Simulation results not matching the theoretical answer

I am trying to model an M/M/K queue system by simulating it in R with an arrival rate of 8, service rate of 10 and 1 server. The average queue length at steady state, according to the theoretical formula, should be rho/(1-rho) where rho = (lambda/mu). In my case, this should result in average queue length of 4.

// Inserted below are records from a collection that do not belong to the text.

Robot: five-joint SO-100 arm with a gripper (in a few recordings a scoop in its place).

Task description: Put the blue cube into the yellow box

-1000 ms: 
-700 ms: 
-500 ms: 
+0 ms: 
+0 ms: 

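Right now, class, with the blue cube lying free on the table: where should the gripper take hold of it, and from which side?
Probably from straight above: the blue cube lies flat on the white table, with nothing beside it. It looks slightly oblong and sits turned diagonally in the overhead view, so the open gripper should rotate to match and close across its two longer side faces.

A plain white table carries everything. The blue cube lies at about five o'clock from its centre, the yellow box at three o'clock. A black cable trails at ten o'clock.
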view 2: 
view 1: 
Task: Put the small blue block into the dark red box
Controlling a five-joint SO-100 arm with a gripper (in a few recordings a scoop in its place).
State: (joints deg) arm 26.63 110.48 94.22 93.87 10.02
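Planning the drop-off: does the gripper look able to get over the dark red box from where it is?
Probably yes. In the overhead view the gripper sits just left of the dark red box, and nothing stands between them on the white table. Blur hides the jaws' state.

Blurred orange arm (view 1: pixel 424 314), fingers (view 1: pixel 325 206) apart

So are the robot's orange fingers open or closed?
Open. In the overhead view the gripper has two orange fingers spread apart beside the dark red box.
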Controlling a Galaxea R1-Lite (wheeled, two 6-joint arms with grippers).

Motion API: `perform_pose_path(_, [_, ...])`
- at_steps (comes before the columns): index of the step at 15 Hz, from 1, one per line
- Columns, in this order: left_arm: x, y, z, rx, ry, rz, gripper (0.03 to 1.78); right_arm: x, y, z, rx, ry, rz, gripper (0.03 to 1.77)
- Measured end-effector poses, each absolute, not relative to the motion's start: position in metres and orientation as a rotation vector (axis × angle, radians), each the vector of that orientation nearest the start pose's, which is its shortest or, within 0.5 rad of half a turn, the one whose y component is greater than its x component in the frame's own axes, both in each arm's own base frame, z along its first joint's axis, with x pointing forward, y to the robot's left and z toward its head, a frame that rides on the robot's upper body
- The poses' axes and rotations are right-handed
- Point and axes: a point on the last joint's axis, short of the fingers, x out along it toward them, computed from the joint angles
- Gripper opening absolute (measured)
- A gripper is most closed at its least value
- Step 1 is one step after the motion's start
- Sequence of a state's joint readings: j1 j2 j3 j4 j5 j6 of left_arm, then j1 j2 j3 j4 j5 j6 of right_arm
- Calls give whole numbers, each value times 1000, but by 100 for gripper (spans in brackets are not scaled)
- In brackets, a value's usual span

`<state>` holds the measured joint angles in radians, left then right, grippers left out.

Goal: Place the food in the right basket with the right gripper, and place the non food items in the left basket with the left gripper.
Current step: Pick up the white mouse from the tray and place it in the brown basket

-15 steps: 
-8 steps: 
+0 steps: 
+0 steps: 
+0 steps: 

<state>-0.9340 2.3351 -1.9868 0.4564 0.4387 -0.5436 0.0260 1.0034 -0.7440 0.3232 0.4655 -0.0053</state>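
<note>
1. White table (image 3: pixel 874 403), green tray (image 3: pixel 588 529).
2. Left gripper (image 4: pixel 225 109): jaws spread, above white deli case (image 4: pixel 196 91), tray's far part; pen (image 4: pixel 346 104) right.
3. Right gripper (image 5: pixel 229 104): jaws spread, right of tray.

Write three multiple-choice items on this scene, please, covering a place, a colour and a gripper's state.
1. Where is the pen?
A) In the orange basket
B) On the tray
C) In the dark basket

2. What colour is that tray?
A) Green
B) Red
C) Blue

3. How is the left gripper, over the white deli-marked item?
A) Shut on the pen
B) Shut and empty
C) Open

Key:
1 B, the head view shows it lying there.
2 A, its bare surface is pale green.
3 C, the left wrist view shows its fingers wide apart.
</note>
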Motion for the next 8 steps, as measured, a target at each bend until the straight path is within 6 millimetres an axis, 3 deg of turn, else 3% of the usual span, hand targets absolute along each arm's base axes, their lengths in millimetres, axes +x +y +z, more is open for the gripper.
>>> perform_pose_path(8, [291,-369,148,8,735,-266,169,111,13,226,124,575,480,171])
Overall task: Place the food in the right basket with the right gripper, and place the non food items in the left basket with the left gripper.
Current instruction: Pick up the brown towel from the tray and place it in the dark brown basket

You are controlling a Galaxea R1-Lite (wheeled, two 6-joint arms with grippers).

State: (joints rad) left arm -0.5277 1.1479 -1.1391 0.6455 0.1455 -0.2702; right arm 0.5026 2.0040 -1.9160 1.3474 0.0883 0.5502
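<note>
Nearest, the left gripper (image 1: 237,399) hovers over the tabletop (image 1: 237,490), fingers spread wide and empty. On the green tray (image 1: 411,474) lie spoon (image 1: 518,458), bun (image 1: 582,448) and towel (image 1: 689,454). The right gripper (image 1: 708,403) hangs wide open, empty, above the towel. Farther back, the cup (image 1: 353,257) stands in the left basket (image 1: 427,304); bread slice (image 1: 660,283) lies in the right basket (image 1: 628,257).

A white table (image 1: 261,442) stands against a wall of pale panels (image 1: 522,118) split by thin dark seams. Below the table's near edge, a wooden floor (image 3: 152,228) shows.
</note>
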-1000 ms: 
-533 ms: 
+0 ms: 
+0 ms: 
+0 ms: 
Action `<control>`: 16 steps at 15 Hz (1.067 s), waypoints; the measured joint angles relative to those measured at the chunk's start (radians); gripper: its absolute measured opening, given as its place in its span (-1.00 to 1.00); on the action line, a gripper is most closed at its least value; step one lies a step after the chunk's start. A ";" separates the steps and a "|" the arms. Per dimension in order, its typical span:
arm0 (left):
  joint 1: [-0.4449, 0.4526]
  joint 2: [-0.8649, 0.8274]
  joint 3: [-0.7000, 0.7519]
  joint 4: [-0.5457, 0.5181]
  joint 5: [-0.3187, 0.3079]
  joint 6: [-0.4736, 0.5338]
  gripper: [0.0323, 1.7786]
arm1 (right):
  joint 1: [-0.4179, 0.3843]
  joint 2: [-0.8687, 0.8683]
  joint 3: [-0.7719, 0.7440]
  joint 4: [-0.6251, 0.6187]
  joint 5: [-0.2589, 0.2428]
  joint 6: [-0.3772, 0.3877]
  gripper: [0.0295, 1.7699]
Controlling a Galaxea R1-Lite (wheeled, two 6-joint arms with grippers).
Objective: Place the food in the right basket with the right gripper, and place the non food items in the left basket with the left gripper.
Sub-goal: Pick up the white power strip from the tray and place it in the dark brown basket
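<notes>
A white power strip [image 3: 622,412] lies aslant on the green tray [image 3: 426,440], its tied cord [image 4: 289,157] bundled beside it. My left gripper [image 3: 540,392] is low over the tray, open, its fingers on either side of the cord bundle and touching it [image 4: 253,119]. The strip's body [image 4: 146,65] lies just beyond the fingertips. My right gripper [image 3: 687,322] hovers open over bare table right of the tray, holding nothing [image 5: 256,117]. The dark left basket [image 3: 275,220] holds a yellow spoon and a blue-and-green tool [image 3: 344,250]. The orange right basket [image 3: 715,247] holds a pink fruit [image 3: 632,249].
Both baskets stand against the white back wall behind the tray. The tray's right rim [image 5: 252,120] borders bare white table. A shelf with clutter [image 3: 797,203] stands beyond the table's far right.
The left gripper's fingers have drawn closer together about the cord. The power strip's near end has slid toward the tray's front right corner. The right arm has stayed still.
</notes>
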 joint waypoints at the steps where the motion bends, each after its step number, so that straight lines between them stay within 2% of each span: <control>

First, I defined the queue parameters:

set.seed(123)
library(ggplot2)
library(tidyr)
library(dplyr)
library(gridExtra)

#  simulation parameters
lambda <- 8          # Arrival rate
mu <- 10               # Service rate
sim_time <- 200       # Simulation time
k_minutes <- 15       # Threshold for waiting time
num_simulations <- 100  # Number of simulations to run
initial_queue_size <- 0  # Initial queue size
time_step <- 1        # Time step for discretization

servers <- c(1)

Next, I defined a function to perform a single simulation. My approach takes the current queue length, adds random arrivals and subtracts random departures - and then repeats this process:

# single simulation
run_simulation <- function(num_servers) {
    queue <- initial_queue_size
    processed <- 0
    waiting_times <- numeric(0)
    queue_length <- numeric(sim_time)
    processed_over_time <- numeric(sim_time)
    long_wait_percent <- numeric(sim_time)
    
    for (t in 1:sim_time) {
        # Process arrivals
        arrivals <- rpois(1, lambda * time_step)
        queue <- queue + arrivals
        
        # Process departures
        departures <- min(queue, rpois(1, num_servers * mu * time_step))
        queue <- queue - departures
        processed <- processed + departures
        
        # Update waiting times
        if (length(waiting_times) > 0) {
            waiting_times <- waiting_times + time_step
        }
        if (arrivals > 0) {
            waiting_times <- c(waiting_times, rep(0, arrivals))
        }
        if (departures > 0) {
            waiting_times <- waiting_times[-(1:departures)]
        }
        
        # Record metrics
        queue_length[t] <- queue
        processed_over_time[t] <- processed
        long_wait_percent[t] <- ifelse(length(waiting_times) > 0,
                                       sum(waiting_times > k_minutes) / length(waiting_times) * 100,
                                       0)
    }
    
    return(list(queue_length = queue_length, 
                processed_over_time = processed_over_time, 
                long_wait_percent = long_wait_percent))
}

I then perform multiple runs of the simulation:

results <- lapply(servers, function(s) {
    replicate(num_simulations, run_simulation(s), simplify = FALSE)
})

And finally, I tidy everything up into data frames:

# Function to create data frames for plotting
create_plot_data <- function(results, num_servers) {
    plot_data_queue <- data.frame(
        Time = rep(1:sim_time, num_simulations),
        QueueLength = unlist(lapply(results, function(x) x$queue_length)),
        Simulation = rep(1:num_simulations, each = sim_time),
        Servers = num_servers
    )
    
    plot_data_processed <- data.frame(
        Time = rep(1:sim_time, num_simulations),
        ProcessedOrders = unlist(lapply(results, function(x) x$processed_over_time)),
        Simulation = rep(1:num_simulations, each = sim_time),
        Servers = num_servers
    )
    
    plot_data_wait <- data.frame(
        Time = rep(1:sim_time, num_simulations),
        LongWaitPercent = unlist(lapply(results, function(x) x$long_wait_percent)),
        Simulation = rep(1:num_simulations, each = sim_time),
        Servers = num_servers
    )
    
    return(list(queue = plot_data_queue, processed = plot_data_processed, wait = plot_data_wait))
}

plot_data <- lapply(seq_along(servers), function(i) {
    create_plot_data(results[[i]], servers[i])
})

plot_data_queue <- do.call(rbind, lapply(plot_data, function(x) x$queue))
plot_data_processed <- do.call(rbind, lapply(plot_data, function(x) x$processed))
plot_data_wait <- do.call(rbind, lapply(plot_data, function(x) x$wait))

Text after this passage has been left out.